#### [How to complete this task]
Return the count of lines in the records that include the string "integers", and nothing besides it.
(Stored data begins)
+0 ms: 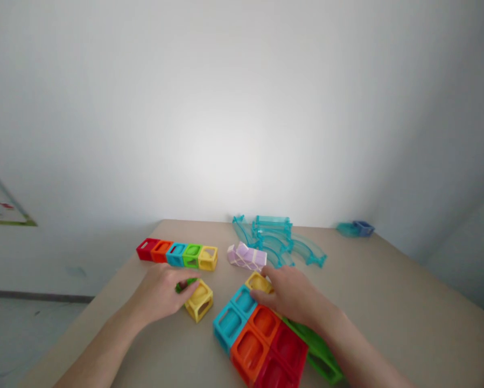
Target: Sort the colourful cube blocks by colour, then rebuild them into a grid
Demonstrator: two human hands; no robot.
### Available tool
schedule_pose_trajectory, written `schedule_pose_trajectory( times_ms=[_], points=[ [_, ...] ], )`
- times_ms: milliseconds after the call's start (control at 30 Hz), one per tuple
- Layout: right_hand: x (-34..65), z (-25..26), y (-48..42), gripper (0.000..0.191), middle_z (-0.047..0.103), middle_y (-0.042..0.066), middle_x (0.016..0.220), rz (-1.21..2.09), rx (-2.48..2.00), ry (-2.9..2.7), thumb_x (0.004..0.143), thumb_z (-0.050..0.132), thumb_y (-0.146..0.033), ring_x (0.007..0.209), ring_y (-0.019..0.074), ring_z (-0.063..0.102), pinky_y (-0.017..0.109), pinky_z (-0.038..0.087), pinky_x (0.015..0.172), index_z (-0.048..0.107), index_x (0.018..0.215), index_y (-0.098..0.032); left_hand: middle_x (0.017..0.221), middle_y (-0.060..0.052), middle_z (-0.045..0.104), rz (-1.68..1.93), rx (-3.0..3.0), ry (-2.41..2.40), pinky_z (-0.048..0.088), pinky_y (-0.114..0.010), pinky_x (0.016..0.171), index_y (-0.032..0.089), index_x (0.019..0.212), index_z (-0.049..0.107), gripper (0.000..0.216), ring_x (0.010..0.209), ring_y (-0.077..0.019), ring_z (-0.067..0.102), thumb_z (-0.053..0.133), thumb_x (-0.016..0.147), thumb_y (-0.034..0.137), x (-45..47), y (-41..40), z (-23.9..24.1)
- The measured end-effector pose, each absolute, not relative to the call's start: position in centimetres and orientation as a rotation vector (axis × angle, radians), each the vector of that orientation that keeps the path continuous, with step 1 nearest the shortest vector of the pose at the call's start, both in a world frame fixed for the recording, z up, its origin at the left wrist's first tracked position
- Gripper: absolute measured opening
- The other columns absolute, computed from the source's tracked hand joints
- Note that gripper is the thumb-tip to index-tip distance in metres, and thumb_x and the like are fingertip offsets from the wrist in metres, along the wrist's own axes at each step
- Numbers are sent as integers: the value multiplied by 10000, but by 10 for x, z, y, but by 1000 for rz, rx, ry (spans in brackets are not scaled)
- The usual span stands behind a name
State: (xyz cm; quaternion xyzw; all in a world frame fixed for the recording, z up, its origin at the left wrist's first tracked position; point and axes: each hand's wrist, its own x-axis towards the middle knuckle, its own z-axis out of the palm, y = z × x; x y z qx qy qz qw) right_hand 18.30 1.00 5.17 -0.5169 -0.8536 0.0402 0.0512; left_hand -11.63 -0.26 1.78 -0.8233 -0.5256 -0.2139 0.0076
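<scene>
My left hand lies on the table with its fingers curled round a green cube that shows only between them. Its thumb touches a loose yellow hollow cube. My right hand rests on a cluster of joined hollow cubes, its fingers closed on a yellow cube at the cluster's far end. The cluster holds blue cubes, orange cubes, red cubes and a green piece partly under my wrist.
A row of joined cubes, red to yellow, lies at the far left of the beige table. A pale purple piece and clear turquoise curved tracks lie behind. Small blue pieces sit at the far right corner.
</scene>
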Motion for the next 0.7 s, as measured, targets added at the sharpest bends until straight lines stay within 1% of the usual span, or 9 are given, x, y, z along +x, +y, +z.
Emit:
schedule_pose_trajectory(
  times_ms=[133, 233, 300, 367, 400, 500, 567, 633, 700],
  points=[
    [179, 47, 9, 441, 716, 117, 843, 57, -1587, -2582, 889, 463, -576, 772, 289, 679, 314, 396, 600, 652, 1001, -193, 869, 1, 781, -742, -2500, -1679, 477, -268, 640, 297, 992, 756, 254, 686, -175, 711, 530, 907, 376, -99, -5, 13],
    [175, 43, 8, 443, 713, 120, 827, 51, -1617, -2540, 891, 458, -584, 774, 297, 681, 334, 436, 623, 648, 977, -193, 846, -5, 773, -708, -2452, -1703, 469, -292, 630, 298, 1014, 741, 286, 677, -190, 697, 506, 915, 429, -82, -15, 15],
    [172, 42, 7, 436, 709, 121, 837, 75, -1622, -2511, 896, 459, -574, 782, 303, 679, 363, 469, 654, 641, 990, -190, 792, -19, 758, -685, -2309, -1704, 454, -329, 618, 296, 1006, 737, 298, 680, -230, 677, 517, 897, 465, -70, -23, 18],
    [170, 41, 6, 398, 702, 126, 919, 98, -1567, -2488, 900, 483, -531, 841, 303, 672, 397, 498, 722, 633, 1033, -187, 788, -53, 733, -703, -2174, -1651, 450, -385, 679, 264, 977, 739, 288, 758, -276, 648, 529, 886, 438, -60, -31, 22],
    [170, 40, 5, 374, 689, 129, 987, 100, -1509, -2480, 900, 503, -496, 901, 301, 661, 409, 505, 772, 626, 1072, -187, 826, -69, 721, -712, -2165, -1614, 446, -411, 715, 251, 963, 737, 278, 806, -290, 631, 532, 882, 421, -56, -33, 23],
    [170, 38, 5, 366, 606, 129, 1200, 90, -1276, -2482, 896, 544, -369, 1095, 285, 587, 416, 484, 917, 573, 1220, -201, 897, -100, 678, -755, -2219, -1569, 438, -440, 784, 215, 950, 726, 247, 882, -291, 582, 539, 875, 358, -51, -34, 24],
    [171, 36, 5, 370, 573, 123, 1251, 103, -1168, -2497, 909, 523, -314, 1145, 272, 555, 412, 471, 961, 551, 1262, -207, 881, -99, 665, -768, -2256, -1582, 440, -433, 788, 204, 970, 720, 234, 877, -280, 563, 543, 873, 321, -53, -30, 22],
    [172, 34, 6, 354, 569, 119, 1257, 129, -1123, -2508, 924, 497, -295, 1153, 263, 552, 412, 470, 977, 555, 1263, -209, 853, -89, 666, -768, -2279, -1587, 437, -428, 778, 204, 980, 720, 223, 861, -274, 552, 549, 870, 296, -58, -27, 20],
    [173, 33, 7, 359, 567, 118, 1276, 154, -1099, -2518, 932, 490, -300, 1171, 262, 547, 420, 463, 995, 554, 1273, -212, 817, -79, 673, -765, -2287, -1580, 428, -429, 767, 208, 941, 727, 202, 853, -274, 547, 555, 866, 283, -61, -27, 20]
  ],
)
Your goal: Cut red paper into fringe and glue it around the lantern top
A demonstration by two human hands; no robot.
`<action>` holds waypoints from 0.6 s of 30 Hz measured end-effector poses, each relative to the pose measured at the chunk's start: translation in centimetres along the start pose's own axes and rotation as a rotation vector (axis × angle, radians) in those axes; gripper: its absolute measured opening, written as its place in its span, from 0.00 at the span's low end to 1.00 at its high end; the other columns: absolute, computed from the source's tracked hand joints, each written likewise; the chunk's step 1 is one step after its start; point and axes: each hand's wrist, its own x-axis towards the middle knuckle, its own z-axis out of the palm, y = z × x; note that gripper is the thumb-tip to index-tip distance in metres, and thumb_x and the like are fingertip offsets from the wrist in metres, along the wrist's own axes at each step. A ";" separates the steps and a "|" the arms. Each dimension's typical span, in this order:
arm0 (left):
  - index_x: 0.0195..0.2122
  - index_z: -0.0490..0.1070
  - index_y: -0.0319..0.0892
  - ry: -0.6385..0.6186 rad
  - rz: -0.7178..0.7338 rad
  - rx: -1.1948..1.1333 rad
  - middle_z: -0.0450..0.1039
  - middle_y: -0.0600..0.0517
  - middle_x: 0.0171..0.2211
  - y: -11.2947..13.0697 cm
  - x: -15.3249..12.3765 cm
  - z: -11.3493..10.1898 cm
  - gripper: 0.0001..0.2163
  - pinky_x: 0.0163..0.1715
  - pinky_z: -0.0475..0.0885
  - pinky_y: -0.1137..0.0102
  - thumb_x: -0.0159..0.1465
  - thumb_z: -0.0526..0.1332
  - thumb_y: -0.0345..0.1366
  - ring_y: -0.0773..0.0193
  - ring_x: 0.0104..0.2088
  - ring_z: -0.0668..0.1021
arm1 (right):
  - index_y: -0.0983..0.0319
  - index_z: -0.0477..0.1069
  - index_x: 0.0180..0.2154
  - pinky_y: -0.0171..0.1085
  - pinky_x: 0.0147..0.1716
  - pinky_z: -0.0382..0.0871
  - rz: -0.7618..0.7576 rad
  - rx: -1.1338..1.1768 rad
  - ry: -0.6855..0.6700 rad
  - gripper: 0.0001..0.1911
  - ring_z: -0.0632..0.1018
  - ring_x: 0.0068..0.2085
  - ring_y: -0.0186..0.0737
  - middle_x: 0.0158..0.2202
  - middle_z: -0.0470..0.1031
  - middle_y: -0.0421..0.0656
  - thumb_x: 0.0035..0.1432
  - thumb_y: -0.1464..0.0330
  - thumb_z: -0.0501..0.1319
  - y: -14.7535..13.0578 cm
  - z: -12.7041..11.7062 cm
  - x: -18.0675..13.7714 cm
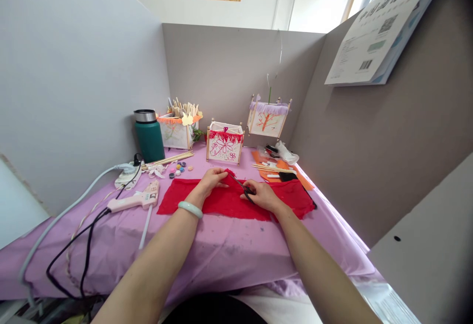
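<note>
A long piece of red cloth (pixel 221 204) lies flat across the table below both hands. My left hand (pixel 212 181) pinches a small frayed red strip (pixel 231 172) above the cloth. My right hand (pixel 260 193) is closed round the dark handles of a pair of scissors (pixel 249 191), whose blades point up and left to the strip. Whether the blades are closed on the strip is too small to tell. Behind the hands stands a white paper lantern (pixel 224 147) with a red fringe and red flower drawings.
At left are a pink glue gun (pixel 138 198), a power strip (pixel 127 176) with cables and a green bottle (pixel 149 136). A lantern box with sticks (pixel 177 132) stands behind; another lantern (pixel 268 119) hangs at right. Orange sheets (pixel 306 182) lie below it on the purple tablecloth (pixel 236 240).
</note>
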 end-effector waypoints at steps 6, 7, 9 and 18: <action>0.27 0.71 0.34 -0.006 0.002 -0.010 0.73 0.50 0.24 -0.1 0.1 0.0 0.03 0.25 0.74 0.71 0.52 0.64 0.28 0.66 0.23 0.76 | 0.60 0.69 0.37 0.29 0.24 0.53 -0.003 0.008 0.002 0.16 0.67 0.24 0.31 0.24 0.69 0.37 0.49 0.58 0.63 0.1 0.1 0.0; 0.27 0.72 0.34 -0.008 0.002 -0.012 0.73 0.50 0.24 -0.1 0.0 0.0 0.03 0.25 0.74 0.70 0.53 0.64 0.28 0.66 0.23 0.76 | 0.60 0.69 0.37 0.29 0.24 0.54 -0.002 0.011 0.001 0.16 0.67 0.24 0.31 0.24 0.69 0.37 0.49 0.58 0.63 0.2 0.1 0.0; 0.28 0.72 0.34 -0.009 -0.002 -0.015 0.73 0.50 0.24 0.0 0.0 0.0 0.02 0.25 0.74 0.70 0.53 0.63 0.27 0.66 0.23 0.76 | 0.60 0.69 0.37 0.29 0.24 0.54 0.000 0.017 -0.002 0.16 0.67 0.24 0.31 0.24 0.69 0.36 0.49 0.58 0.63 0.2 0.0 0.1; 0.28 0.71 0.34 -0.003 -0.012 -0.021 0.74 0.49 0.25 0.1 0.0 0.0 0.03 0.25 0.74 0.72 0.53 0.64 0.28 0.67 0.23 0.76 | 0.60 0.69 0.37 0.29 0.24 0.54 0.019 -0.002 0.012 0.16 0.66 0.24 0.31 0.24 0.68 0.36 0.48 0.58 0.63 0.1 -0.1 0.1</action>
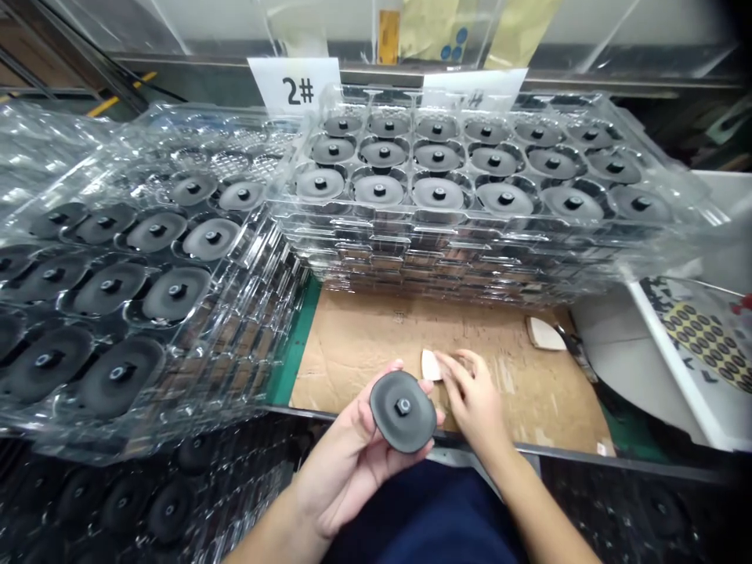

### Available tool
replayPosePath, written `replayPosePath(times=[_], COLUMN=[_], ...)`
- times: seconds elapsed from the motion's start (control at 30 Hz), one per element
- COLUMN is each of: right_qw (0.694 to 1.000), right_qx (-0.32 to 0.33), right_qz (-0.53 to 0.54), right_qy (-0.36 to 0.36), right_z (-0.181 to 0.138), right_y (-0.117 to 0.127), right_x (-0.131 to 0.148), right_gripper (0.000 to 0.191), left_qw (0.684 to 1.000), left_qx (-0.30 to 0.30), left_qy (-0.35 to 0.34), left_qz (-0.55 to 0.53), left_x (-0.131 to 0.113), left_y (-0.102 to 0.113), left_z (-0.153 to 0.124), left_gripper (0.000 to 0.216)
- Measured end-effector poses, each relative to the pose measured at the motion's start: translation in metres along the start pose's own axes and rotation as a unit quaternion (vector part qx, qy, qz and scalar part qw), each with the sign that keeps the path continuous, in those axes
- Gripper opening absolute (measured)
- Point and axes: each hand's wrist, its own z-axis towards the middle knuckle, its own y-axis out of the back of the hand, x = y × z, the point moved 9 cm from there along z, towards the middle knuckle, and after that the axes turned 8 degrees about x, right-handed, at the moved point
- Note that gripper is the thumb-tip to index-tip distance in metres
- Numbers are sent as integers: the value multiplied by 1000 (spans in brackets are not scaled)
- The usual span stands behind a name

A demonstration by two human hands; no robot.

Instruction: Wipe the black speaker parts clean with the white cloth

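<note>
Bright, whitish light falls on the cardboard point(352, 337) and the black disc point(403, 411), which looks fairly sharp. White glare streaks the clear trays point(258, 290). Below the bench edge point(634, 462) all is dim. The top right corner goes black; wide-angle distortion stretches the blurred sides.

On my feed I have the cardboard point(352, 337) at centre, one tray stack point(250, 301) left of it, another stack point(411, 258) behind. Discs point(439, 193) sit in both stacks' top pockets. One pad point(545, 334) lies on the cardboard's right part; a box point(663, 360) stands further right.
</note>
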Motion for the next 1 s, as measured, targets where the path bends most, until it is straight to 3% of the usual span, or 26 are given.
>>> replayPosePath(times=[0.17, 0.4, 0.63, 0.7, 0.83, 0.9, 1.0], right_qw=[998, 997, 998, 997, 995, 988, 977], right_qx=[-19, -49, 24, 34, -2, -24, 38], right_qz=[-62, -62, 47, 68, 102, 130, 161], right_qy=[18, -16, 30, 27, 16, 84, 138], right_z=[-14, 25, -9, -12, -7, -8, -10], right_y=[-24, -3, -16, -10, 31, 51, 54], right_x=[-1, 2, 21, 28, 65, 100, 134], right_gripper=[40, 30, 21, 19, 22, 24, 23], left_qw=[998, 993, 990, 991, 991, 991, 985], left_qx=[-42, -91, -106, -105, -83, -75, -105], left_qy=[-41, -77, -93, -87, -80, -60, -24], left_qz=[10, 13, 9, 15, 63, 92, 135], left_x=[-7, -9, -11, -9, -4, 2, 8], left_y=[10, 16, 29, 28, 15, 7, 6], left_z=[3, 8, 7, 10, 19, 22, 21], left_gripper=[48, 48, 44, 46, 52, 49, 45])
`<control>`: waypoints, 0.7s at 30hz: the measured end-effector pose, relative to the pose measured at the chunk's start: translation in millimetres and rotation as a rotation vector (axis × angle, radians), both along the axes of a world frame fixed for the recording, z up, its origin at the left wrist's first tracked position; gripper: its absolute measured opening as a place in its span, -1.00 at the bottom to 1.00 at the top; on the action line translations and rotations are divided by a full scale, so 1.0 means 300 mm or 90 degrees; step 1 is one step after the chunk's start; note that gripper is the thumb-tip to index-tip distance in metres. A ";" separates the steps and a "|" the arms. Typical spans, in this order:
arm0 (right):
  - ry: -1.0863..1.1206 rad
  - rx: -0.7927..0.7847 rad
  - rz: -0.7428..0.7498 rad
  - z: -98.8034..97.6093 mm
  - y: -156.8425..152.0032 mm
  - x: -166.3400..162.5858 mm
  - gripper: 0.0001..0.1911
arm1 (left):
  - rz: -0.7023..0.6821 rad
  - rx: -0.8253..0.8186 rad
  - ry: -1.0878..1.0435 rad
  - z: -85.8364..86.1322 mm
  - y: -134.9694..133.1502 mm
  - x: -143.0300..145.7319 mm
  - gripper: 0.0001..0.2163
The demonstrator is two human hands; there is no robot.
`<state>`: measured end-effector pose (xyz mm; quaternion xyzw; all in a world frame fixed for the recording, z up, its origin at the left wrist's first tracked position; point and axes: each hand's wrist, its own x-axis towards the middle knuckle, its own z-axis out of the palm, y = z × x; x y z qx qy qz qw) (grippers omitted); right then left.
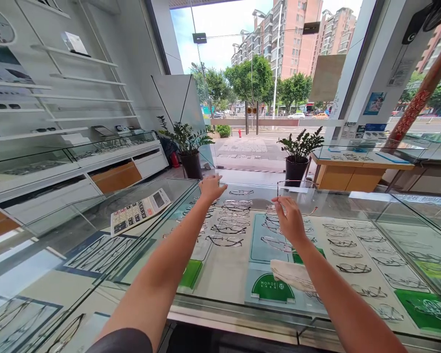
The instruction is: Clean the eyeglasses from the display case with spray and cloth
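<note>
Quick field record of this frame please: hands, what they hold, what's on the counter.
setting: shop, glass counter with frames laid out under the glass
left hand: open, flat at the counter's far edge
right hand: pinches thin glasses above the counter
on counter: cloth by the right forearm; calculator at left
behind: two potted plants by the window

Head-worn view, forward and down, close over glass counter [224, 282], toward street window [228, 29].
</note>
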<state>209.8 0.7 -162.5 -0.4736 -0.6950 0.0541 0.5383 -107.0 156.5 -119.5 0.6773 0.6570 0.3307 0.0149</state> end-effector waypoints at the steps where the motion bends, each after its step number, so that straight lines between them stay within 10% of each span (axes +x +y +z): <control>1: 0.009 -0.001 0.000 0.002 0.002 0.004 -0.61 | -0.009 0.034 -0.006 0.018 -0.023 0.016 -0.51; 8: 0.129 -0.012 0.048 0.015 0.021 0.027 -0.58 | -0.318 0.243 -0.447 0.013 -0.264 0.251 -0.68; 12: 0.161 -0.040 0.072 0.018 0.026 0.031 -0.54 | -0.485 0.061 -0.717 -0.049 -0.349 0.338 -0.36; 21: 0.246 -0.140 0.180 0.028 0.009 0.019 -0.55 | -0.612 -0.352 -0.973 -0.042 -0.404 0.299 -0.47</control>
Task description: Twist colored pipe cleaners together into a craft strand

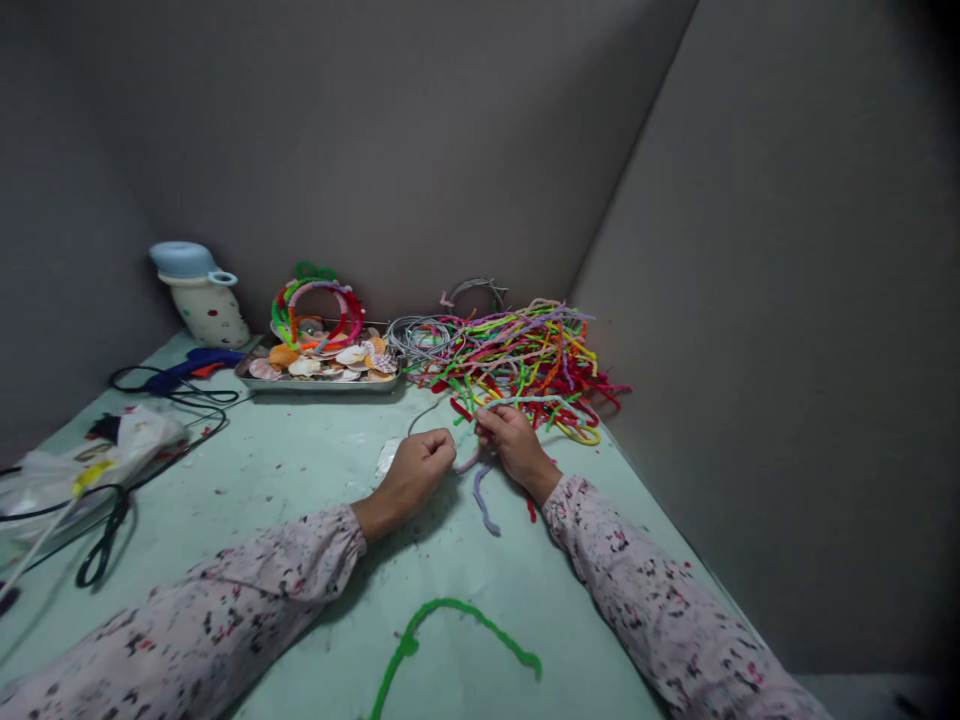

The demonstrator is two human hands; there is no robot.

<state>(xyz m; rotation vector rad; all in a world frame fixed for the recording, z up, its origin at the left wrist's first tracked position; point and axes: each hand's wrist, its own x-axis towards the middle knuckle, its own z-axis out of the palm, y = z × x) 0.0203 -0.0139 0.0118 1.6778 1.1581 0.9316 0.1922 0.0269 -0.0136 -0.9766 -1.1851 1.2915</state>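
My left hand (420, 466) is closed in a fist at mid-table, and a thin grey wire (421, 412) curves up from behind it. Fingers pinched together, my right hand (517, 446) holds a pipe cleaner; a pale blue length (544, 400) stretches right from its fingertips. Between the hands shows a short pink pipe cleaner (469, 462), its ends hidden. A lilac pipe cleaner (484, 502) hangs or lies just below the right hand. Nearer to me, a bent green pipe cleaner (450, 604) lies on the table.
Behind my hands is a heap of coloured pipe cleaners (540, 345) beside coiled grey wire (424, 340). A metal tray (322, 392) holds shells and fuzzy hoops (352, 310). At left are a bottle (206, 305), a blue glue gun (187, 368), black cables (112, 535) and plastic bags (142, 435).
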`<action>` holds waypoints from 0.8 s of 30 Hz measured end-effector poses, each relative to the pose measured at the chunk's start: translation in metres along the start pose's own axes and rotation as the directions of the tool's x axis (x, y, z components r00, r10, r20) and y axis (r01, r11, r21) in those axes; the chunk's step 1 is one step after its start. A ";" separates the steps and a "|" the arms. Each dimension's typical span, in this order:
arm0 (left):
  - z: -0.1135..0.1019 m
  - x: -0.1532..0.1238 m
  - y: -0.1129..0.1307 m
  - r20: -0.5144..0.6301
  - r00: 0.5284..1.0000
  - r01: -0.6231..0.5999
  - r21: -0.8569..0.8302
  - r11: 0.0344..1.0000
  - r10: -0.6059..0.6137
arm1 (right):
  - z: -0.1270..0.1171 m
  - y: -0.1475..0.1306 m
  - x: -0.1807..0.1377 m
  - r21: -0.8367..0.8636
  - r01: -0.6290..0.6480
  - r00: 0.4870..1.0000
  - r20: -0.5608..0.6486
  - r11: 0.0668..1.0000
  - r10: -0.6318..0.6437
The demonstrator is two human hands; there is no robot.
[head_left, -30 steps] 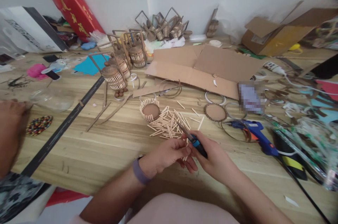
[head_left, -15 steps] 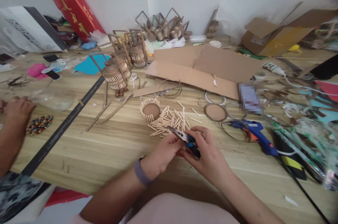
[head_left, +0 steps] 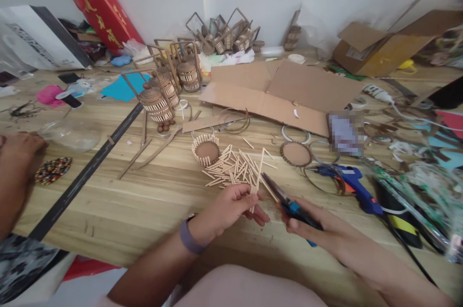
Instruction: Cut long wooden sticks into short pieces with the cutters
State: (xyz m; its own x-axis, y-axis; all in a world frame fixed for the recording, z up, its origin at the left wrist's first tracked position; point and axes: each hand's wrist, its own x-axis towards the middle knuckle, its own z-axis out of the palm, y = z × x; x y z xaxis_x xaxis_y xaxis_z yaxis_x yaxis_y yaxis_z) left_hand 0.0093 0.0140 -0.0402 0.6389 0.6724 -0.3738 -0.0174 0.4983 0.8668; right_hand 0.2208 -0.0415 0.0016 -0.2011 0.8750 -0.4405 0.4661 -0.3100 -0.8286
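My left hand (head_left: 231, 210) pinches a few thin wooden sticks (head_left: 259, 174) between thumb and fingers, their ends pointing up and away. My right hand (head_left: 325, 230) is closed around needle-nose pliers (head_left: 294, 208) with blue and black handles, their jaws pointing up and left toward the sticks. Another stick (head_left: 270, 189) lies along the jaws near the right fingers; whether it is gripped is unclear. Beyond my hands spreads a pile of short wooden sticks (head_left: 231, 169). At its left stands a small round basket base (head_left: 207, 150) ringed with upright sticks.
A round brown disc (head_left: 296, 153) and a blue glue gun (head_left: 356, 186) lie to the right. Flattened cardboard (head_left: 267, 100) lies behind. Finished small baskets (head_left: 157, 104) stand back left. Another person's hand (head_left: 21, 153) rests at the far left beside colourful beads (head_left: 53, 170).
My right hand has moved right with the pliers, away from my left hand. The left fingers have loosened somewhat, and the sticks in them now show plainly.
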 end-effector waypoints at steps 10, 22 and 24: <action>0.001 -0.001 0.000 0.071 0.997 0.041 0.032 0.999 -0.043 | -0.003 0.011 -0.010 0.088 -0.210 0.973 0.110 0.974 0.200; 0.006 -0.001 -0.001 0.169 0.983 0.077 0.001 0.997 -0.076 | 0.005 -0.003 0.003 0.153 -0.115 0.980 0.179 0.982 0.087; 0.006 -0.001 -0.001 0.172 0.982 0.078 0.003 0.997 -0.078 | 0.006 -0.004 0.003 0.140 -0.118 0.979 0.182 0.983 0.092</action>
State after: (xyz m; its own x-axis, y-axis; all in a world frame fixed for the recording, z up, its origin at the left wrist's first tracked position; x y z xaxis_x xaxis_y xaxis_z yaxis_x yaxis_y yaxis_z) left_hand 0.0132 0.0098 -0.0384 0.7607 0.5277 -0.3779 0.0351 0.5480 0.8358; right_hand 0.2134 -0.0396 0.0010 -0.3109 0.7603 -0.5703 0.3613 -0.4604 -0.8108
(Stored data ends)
#### [Task solution]
2